What is needed:
What follows is a listing; restate all of it word for word.

Data excerpt:
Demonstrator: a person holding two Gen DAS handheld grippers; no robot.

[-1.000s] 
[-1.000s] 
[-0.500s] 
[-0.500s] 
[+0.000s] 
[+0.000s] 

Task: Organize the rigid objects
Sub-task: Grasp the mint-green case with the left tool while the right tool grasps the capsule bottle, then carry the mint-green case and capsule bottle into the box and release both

Output of the task:
Demonstrator: a person holding two Gen DAS handheld grippers; no robot.

[-1.000s] 
[-1.000s] 
[-0.500s] 
[-0.500s] 
[+0.000s] 
[+0.000s] 

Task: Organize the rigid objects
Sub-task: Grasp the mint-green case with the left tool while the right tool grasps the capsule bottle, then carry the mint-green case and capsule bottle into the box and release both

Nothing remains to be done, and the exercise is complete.